Update SQL execution

Through the above in-depth analysis, we believe that we have a clear understanding of InnoDB’s internal architecture design. It is no longer mysterious to us, but when we think about it, we seem to have a little vague idea of how these architectures are strung together in the actual execution of SQL. In the last article, we took query SQL as an example to understand the execution principle of SQL, while the storage engine aspect is not detailed, so next we take update SQL as an example, to connect InnoDB architecture design.

As we know, update SQL is the same as query SQL, which is parsed by the parser, then optimized by the optimizer to generate the execution plan, and finally handed to the query execution engine to call the storage engine API execution. The difference lies in the implementation of storage engines.

Suppose you now need to execute an UPDATE statement,

update user set name = "Wind grass" where id = 1
Copy the code

So what exactly is its execution process? Let’s look at the picture first,

The general process is described as follows:

  1. The MySQL server layer implicitly calls the storage engine API to enable transactions.
  2. Then the storage engine is called to execute THE SQL API, and the adaptive index of the original data that needs to be modified in the Buffer pool is first tried to match.
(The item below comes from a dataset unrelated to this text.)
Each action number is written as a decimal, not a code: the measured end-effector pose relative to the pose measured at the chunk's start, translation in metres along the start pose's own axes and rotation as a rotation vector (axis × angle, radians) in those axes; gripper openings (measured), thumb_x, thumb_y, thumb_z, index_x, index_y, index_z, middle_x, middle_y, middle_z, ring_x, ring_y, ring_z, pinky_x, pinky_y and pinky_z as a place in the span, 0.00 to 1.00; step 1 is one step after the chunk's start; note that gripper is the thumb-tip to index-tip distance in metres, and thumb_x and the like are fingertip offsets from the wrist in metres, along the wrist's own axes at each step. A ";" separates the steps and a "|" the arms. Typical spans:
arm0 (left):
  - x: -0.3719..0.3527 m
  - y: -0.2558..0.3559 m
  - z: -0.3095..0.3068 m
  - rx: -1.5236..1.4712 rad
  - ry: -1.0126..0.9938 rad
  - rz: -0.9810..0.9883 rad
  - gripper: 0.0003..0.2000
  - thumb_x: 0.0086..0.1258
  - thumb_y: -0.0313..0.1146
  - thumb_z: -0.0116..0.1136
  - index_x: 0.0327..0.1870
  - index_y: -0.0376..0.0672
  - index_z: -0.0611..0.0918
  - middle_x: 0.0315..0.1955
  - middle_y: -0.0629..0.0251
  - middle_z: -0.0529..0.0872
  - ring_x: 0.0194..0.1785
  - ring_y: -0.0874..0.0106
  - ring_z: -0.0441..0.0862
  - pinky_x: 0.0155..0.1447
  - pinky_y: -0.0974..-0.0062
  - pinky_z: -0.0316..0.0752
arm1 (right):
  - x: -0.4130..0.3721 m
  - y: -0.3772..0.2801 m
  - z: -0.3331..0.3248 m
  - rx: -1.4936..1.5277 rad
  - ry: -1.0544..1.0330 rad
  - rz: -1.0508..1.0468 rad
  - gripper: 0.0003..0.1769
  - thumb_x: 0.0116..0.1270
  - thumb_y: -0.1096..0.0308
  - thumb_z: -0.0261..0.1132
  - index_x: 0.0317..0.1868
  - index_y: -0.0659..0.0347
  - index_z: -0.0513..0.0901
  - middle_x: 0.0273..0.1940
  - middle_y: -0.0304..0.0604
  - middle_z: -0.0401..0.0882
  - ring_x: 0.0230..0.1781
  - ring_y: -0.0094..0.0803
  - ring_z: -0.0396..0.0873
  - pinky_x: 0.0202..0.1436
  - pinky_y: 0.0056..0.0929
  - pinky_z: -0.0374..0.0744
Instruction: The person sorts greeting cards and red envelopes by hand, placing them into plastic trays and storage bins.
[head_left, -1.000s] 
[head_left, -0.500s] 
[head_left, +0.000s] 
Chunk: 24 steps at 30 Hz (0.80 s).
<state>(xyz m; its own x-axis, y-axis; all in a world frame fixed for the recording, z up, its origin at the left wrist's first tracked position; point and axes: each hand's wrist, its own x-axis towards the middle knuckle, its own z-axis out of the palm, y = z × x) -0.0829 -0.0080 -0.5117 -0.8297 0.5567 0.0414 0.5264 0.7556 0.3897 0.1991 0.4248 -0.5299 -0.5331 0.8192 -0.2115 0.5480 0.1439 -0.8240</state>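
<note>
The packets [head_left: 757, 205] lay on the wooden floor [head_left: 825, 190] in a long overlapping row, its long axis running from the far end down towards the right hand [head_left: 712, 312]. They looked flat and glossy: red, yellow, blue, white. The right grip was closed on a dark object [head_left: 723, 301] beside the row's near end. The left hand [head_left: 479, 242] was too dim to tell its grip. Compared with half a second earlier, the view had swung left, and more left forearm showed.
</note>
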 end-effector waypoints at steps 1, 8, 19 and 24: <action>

If the index fails to match, it will be searched from the data page. If it still fails, the table space in the disk structure will be called to search and cached in the data page of the Buffer pool.
  3. After modifying the data on the data page of the Buffer pool, the operation records are written to the Log Buffer. The Log Buffer data is flushed asynchronously to the redo Log file on the disk. The data is in the prepare state.
  4. When the update is complete, the Server layer is notified, this time the data is recorded in the binlog, and the storage engine API is called to commit the transaction.
  5. After the transaction is committed, data is written to the Log buffer again and asynchronously flushed to the redo Log file on the disk. The status of the data is commit.
  6. Finally, when the transaction is completed, the SQL update is completed, and the server layer returns the message of successful update to the client.
  7. The data pages, index pages and change Buffer stored in the memory Buffer pool will be periodically and asynchronously flushed to the disk table space by special background threads.

The server layer involves another log file: binlog, which records all DDL and DML statements in the form of events. By enabling the generation of binary binlog file, we can use it for data recovery, and the function of master/slave replication is realized depending on it.

conclusion

InnoDB storage engine is not only the principle of these, there are many features of the implementation principle has not been in-depth, but through the above, we have actually mastered InnoDB infrastructure principles, I believe that it will be more comprehensive to look at the function encapsulation and extension on its basis.

If there is anything wrong in the article, please criticize and correct it. Thank you very much.


To do one thing extremely well is talent!